**WORK INSTRUCTIONS**
Among the lines below, the one containing "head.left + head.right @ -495" opens the range and the one containing "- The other" closes it. Print that range exactly, without the pictures.

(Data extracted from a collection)

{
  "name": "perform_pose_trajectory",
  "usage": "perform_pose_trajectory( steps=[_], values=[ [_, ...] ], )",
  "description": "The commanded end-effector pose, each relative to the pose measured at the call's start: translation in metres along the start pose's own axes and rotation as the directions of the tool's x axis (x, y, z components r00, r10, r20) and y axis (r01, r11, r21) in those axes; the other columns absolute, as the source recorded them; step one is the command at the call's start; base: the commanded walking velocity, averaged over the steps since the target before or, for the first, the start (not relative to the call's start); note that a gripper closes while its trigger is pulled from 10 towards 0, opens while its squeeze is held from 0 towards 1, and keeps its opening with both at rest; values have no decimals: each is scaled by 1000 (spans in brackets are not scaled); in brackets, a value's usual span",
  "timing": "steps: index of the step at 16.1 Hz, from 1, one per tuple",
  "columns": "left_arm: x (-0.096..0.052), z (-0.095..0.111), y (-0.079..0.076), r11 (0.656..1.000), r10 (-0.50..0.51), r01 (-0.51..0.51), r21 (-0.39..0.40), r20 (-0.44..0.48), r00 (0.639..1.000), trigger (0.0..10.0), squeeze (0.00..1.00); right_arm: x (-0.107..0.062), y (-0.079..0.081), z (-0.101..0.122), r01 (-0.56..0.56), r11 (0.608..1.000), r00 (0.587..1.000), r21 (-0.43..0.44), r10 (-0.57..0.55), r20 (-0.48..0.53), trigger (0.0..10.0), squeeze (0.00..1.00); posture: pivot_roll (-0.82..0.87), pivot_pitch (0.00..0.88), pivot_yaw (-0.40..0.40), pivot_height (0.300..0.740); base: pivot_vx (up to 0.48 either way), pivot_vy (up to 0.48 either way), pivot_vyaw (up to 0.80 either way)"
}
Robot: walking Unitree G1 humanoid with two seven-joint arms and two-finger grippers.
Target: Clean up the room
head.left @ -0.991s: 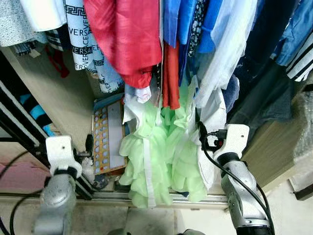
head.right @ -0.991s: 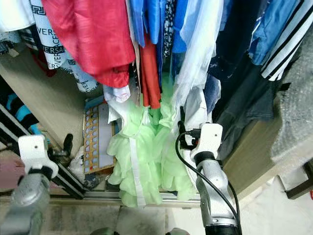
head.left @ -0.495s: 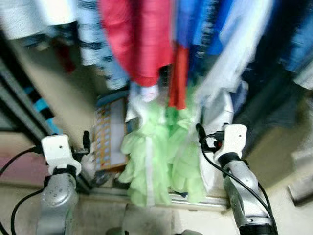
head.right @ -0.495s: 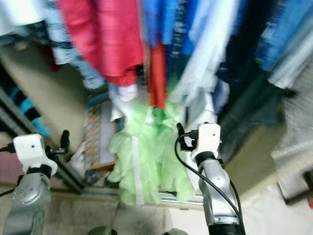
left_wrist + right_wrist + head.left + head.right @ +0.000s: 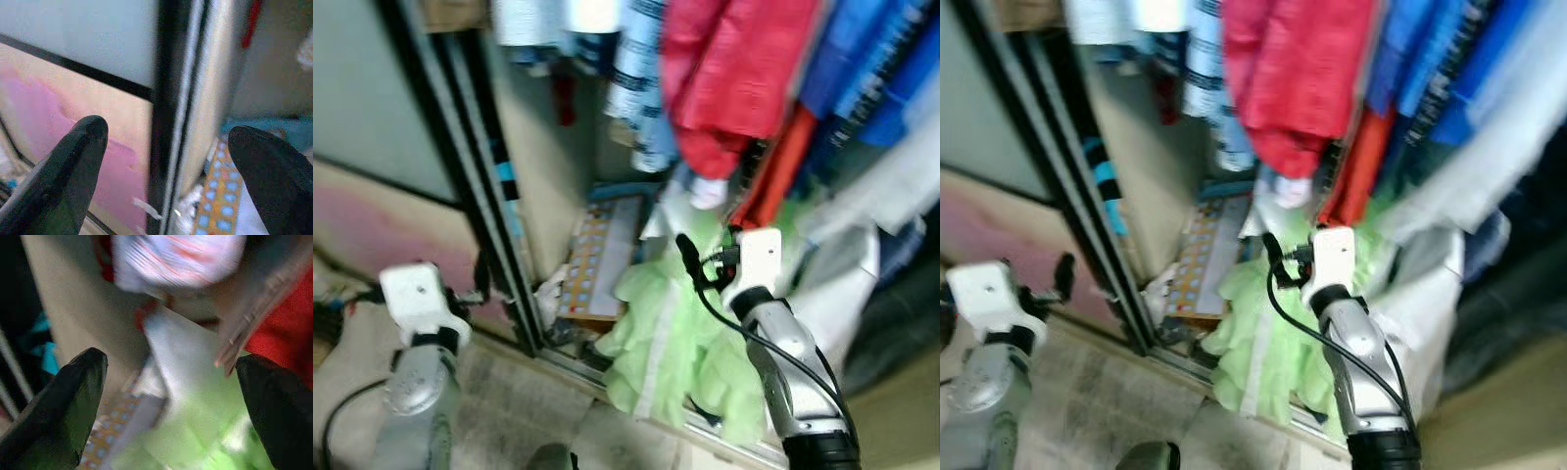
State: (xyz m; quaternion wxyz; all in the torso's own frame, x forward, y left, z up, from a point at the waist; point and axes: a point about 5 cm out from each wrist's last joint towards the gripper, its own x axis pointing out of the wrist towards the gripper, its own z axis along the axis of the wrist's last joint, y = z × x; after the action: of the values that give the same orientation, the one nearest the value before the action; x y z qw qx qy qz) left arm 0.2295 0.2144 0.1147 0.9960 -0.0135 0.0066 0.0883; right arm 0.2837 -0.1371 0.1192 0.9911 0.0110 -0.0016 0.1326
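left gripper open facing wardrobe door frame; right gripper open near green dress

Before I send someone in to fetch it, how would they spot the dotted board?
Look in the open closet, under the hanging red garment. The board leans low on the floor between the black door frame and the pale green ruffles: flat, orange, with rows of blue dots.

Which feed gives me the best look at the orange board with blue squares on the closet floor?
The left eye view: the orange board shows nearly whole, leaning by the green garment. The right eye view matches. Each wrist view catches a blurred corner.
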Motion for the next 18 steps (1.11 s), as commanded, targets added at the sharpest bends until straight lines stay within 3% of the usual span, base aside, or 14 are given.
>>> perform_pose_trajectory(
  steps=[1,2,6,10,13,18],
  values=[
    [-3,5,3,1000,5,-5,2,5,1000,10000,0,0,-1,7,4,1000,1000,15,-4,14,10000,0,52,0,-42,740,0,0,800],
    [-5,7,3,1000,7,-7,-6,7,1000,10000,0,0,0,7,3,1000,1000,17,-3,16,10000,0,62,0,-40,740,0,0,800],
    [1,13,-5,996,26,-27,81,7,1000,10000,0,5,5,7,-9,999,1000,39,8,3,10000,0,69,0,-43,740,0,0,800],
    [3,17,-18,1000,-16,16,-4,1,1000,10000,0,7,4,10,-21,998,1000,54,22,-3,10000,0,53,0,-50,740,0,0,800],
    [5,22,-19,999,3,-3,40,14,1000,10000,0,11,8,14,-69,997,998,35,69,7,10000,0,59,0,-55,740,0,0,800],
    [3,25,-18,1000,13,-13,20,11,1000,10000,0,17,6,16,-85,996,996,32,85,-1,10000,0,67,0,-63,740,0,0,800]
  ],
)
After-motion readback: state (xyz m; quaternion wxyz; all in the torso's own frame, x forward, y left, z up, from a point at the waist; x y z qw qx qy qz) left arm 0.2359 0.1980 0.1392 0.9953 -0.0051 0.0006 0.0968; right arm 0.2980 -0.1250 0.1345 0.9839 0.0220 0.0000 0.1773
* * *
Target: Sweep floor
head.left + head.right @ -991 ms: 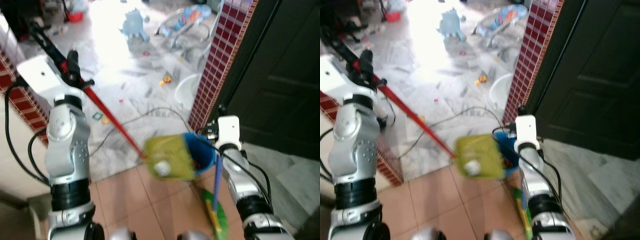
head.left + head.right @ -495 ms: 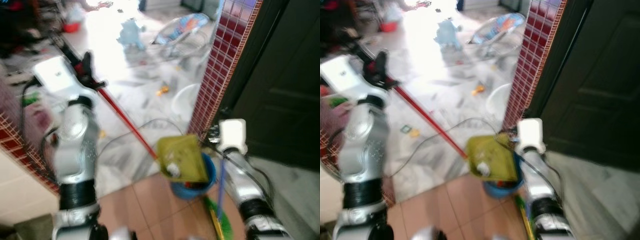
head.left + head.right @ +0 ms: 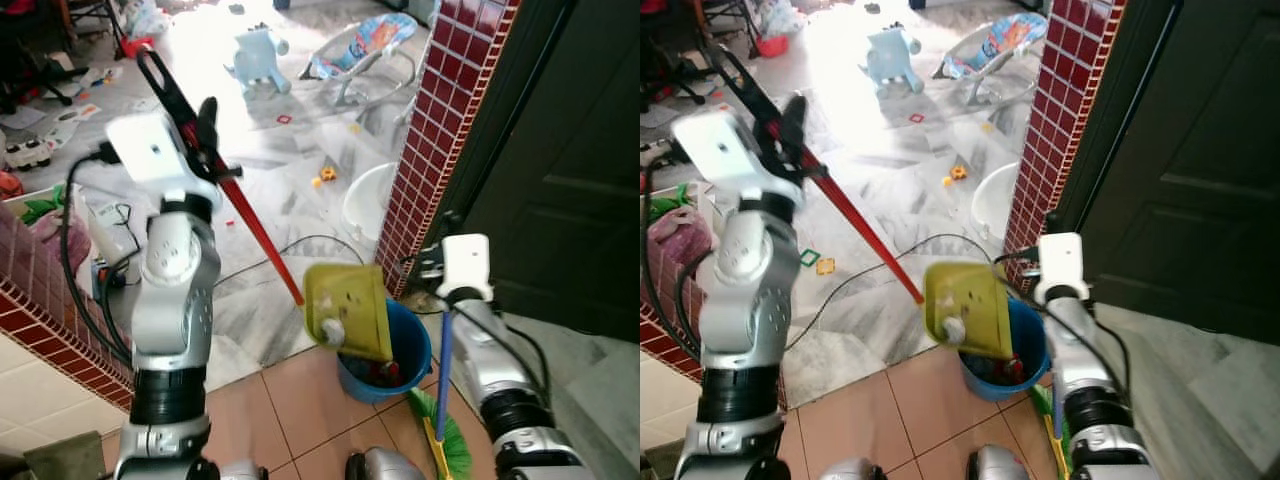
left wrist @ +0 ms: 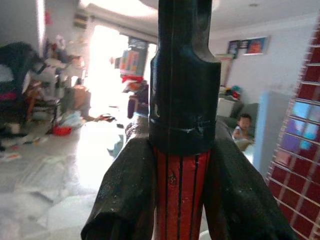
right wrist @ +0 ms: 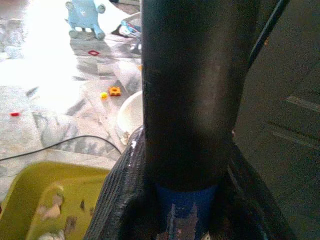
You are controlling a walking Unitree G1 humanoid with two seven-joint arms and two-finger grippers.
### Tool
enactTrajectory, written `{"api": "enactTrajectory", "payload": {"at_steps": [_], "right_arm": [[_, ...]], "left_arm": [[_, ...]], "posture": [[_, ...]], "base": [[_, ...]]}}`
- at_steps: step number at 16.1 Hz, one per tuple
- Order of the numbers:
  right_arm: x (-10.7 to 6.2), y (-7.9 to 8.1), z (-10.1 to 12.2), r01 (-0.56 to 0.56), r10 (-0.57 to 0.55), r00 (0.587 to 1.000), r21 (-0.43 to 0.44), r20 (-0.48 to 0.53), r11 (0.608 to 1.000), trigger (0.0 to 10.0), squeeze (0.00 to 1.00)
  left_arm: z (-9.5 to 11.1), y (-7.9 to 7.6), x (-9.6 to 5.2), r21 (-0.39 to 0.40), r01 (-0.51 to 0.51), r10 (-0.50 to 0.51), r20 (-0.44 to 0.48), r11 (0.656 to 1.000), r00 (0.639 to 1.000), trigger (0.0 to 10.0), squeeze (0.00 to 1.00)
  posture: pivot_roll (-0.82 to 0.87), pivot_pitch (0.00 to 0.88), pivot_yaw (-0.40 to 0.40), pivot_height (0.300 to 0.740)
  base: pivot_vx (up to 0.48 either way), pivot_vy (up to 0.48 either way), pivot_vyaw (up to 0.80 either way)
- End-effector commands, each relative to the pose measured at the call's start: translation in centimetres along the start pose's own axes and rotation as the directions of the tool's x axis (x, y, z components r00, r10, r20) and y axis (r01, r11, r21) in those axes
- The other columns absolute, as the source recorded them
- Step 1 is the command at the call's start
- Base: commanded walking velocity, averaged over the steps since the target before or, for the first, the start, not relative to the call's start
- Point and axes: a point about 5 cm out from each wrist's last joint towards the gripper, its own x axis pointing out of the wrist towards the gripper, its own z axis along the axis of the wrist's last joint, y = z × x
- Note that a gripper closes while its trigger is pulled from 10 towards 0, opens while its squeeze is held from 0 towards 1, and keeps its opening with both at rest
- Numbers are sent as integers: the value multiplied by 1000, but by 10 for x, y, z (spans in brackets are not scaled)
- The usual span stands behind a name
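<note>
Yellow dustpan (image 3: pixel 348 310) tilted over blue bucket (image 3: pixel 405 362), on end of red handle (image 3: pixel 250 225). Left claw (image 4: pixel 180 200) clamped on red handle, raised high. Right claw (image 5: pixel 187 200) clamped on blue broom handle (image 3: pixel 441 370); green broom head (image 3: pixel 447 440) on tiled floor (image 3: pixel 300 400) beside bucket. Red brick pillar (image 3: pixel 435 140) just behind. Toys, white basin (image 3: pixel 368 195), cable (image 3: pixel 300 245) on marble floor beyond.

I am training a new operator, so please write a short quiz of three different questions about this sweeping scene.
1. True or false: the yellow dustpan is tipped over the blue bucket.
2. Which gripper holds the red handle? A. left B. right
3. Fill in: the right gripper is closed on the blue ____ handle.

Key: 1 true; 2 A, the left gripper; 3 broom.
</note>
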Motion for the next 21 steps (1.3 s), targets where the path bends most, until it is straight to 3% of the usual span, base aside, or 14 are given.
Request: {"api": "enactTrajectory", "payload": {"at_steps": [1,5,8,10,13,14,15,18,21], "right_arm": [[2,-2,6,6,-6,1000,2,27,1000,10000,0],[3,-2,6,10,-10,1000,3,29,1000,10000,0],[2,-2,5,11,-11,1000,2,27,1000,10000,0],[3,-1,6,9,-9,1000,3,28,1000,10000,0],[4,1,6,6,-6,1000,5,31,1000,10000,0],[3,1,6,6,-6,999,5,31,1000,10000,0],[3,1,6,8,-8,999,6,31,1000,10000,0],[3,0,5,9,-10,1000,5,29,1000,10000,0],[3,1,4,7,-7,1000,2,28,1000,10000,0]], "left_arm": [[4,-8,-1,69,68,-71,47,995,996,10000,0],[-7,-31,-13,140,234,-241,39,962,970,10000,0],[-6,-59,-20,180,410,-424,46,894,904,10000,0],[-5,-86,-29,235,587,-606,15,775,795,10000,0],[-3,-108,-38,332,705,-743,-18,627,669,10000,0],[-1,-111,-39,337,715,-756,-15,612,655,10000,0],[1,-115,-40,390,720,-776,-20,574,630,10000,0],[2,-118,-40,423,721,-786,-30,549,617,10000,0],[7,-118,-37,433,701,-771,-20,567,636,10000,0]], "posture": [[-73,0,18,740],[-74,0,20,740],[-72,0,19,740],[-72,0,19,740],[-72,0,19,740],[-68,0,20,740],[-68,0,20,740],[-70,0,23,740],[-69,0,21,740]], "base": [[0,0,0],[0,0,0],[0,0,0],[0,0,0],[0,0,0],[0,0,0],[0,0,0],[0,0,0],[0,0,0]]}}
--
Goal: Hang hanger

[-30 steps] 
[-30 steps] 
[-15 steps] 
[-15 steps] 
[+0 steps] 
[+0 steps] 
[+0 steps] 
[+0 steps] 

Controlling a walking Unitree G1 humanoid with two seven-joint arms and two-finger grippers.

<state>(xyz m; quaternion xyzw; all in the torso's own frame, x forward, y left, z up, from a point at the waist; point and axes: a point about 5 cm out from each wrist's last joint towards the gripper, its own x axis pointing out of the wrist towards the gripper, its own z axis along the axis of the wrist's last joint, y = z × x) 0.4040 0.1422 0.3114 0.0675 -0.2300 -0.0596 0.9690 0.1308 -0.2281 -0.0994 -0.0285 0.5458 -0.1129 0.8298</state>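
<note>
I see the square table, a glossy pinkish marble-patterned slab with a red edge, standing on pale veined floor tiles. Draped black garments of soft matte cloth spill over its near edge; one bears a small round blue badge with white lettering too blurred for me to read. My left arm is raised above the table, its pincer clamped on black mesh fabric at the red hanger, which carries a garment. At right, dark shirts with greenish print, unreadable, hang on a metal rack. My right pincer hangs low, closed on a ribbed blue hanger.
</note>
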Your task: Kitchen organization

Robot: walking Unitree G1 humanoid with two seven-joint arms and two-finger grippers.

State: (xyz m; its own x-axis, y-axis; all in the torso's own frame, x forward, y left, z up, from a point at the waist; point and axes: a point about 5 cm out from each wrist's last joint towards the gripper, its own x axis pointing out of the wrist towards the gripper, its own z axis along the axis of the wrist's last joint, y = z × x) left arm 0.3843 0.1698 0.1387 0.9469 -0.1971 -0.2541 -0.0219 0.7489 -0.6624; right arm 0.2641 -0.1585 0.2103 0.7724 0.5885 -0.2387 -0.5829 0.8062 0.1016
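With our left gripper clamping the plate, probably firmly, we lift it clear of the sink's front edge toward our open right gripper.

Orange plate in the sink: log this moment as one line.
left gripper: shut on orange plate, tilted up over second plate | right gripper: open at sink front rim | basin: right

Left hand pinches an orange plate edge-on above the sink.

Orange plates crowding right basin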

**RESULT FOR THIS EXERCISE**
head.left + head.right @ -495 ms: 
head.left + head.right @ +0 ms: 
left wrist @ +0 ms: 
right wrist @ +0 ms: 
You are controlling a walking Unitree G1 humanoid with two seven-joint arms and two-finger grippers.
### Tool
enactTrajectory, written `{"api": "enactTrajectory", "payload": {"at_steps": [_], "right_arm": [[_, ...]], "left_arm": [[_, ...]], "posture": [[_, ...]], "base": [[_, ...]]}}`
- at_steps: step number at 16.1 Hz, one per tuple
- Order of the numbers:
  right_arm: x (-10.7 to 6.2), y (-7.9 to 8.1), z (-10.1 to 12.2), r01 (-0.56 to 0.56), r10 (-0.57 to 0.55), r00 (0.587 to 1.000), r21 (-0.43 to 0.44), r20 (-0.48 to 0.53), r11 (0.608 to 1.000), trigger (0.0 to 10.0), squeeze (0.00 to 1.00)
  left_arm: z (-9.5 to 11.1), y (-7.9 to 7.6), x (-9.6 to 5.2), r21 (-0.39 to 0.40), r01 (-0.51 to 0.51), r10 (-0.50 to 0.51), r20 (-0.44 to 0.48), r11 (0.656 to 1.000), r00 (0.639 to 1.000), trigger (0.0 to 10.0), squeeze (0.00 to 1.00)
  posture: pivot_roll (-0.82 to 0.87), pivot_pitch (0.00 to 0.88), pivot_yaw (-0.40 to 0.40), pivot_height (0.300 to 0.740)
  base: pivot_vx (up to 0.48 either way), pivot_vy (up to 0.48 either way), pivot_vyaw (up to 0.80 either way)
- End-effector commands, each relative to the pose measured at the call's start: translation in centimetres along the start pose's own axes and rotation as the directions of the tool's x axis (x, y, z components r00, r10, r20) and y axis (r01, r11, r21) in those axes
- The other columns absolute, as the source recorded them

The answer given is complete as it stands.